Once your module is connected to the Arduino it’s time to write some code!
Library Installation
To begin reading sensor data, you will need to install the Adafruit_BME680 library. It is available from the Arduino library manager.
To install the library navigate to the Sketch > Include Library > Manage Libraries… Wait for Library Manager to download libraries index and update list of installed libraries.
Filter your search by typing ‘adafruit bme680‘. Click on that entry, and then select Install.
The BME280 sensor library uses the Adafruit Sensor support backend. So, search the library manager for Adafruit Unified Sensor and install that too (you may have to scroll a bit)
BME680 Example Sketches
The Adafruit_BME680 library has a number of example sketches. You can use these example sketches as a basis for developing your own code.
To access the example sketches, navigate to the File > Examples > Adafruit BME680 Library You will see a selection of example sketches.

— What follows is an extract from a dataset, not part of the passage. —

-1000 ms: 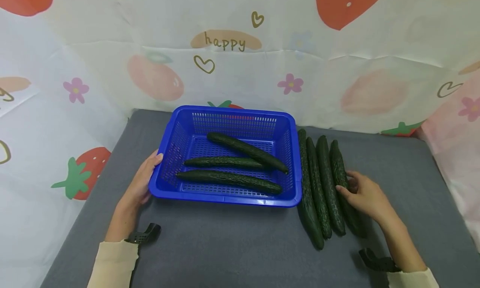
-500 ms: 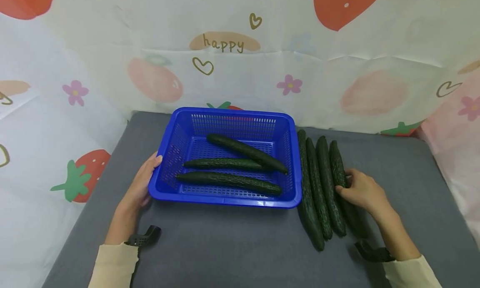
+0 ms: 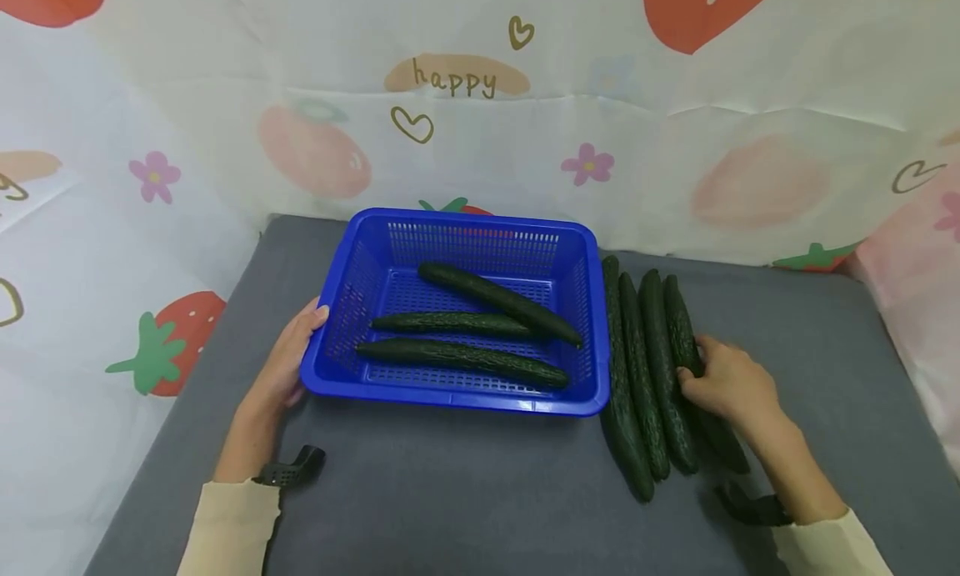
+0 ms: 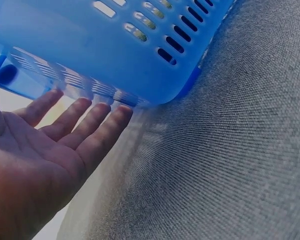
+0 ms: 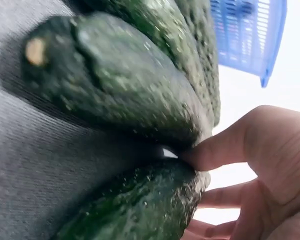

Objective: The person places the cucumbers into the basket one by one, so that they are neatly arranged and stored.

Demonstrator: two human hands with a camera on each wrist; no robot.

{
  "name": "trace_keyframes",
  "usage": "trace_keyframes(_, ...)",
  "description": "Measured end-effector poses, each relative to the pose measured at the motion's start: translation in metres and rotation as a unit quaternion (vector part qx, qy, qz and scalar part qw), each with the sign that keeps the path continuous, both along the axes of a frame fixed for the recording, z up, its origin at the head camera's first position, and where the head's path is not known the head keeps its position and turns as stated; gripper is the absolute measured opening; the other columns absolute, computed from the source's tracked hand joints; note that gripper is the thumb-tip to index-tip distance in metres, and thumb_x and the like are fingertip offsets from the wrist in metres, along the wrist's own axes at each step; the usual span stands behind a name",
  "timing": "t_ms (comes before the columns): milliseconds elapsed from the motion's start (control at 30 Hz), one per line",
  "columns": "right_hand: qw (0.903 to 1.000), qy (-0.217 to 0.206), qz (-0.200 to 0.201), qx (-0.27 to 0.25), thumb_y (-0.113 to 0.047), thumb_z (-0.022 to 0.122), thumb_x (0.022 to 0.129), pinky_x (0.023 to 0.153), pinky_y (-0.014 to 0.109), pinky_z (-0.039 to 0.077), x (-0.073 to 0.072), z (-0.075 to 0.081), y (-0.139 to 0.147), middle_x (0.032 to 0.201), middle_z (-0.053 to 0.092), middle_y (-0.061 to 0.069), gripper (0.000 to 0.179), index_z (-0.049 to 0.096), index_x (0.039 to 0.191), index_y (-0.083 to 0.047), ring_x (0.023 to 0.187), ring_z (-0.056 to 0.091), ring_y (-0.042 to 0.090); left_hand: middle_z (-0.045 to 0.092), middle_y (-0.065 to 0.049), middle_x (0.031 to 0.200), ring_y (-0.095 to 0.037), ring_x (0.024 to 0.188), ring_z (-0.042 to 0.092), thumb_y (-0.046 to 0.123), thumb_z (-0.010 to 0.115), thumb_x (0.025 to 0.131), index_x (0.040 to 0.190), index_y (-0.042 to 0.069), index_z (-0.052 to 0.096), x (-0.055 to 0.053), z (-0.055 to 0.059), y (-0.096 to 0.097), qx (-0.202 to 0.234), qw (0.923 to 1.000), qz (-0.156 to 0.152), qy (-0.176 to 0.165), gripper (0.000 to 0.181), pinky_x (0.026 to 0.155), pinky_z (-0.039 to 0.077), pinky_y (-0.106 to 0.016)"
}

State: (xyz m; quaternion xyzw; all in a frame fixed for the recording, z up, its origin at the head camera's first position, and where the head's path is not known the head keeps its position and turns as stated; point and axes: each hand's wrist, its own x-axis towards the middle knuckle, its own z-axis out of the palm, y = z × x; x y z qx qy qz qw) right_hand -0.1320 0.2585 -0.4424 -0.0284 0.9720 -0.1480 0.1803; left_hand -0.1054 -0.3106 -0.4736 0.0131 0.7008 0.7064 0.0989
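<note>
My left hand (image 3: 288, 355) is at the left end of a blue plastic basket (image 3: 450, 399), its thumb over the rim and its fingers against the outer wall, as the left wrist view also shows. Three dark green cucumbers lie in the basket, the top one (image 3: 498, 299) resting slantwise across the middle one (image 3: 450, 324). To the basket's right, several more cucumbers stand side by side lengthwise on the table. My right hand (image 3: 731, 384) grips the rightmost cucumber (image 3: 681, 322) near its middle, the thumb between it and its neighbour (image 3: 660, 368).
Grey cloth (image 3: 450, 493) covers the table. A printed curtain (image 3: 480, 142) with fruit and flowers hangs directly behind the basket and down both sides. Dark bands circle both wrists, the left band (image 3: 292, 469) over the cloth.
My right thumb has slid in between the two rightmost cucumbers, and the near end of the outermost one has swung a little to the right. The left hand and basket stay put.
</note>
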Motion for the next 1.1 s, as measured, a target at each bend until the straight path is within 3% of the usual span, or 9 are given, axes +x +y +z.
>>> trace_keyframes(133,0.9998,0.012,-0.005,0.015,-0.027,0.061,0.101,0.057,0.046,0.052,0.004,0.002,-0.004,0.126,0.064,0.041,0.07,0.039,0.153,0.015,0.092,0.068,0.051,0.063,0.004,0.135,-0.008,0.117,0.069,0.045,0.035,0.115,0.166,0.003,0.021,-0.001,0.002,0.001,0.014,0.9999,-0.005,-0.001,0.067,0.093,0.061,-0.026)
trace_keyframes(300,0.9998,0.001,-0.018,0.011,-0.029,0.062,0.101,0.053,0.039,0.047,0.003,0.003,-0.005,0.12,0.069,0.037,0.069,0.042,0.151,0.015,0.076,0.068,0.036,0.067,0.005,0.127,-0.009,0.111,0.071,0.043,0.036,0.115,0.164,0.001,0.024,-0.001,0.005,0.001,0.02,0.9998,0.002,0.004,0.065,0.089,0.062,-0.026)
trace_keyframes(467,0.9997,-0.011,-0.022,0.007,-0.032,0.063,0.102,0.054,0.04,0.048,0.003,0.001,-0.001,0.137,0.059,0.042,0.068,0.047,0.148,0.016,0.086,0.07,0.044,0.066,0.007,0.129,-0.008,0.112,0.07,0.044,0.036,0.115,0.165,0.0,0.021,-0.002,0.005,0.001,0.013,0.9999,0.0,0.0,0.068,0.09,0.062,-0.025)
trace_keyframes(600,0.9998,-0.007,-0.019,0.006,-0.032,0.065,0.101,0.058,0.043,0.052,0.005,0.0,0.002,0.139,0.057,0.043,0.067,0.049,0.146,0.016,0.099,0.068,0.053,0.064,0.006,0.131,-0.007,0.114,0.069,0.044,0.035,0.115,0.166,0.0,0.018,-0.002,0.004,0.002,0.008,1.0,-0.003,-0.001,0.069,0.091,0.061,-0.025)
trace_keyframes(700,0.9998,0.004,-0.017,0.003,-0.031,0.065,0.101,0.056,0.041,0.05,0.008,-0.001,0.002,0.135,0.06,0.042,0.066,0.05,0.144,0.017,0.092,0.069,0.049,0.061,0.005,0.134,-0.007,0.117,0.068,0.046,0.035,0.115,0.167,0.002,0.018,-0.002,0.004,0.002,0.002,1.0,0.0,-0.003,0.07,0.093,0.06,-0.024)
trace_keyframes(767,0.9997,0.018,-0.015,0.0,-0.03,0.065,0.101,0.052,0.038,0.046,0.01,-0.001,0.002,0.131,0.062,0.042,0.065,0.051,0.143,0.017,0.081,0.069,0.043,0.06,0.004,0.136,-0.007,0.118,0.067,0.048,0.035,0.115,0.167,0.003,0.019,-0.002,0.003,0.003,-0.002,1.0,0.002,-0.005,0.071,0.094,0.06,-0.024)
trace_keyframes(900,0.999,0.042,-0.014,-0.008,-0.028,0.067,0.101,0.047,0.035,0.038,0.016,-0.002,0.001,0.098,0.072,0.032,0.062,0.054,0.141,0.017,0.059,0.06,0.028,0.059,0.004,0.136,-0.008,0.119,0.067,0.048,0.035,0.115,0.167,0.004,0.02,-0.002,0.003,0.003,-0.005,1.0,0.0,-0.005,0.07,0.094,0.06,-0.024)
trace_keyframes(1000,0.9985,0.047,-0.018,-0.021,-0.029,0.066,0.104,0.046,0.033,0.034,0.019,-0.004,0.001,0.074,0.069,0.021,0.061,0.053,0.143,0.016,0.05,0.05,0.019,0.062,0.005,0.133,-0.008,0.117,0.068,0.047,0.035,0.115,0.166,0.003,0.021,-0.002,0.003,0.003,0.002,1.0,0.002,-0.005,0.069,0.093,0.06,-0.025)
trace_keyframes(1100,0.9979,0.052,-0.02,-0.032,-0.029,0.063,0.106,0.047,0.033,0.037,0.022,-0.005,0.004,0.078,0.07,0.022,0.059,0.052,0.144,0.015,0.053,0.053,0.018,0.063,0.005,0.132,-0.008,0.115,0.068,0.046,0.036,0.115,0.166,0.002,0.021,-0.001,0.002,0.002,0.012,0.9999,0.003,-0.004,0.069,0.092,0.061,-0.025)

Arduino Code – Reading gas, pressure, humidity, temperature, and altitude
Load the bme680test sketch from the example sketches into your Arduino IDE. This is a basic Arduino sketch. Go ahead and upload it to your Arduino. You should see temperature, pressure, humidity, gas, and approx. altitude on the serial monitor.
#include <Wire.h>
#include <SPI.h>
#include <Adafruit_Sensor.h>
#include "Adafruit_BME680.h"
// Uncomment if you want to use SPI
//#define BME_SCK 13
//#define BME_MISO 12
//#define BME_MOSI 11
//#define BME_CS 10
#define SEALEVELPRESSURE_HPA (1013.25)
Adafruit_BME680 bme;
//Adafruit_BME680 bme(BME_CS); // Uncomment if you want to use SPI
//Adafruit_BME680 bme(BME_CS, BME_MOSI, BME_MISO, BME_SCK);
void setup() {
Serial.begin(9600);
while (!Serial);
if (!bme.begin()) {
Serial.println("Could not find a valid BME680 sensor, check wiring!");
while (1);
}
// Set up oversampling and filter initialization
bme.setTemperatureOversampling(BME680_OS_8X);
bme.setHumidityOversampling(BME680_OS_2X);
bme.setPressureOversampling(BME680_OS_4X);
bme.setIIRFilterSize(BME680_FILTER_SIZE_3);
bme.setGasHeater(320, 150); // 320*C for 150 ms
}
void loop() {
if (! bme.performReading()) {
Serial.println("Failed to perform reading :(");
return;
}
Serial.print("Temperature = ");
Serial.print(bme.temperature);
Serial.println(" *C");
Serial.print("Pressure = ");
Serial.print(bme.pressure / 100.0);
Serial.println(" hPa");
Serial.print("Humidity = ");
Serial.print(bme.humidity);
Serial.println(" %");
Serial.print("Gas = ");
Serial.print(bme.gas_resistance / 1000.0);
Serial.println(" KOhms");
Serial.print("Approx. Altitude = ");
Serial.print(bme.readAltitude(SEALEVELPRESSURE_HPA));
Serial.println(" m");
Serial.println();
delay(2000);
}Note that you must set your serial monitor to a speed of 115200 baud to try out the sketch.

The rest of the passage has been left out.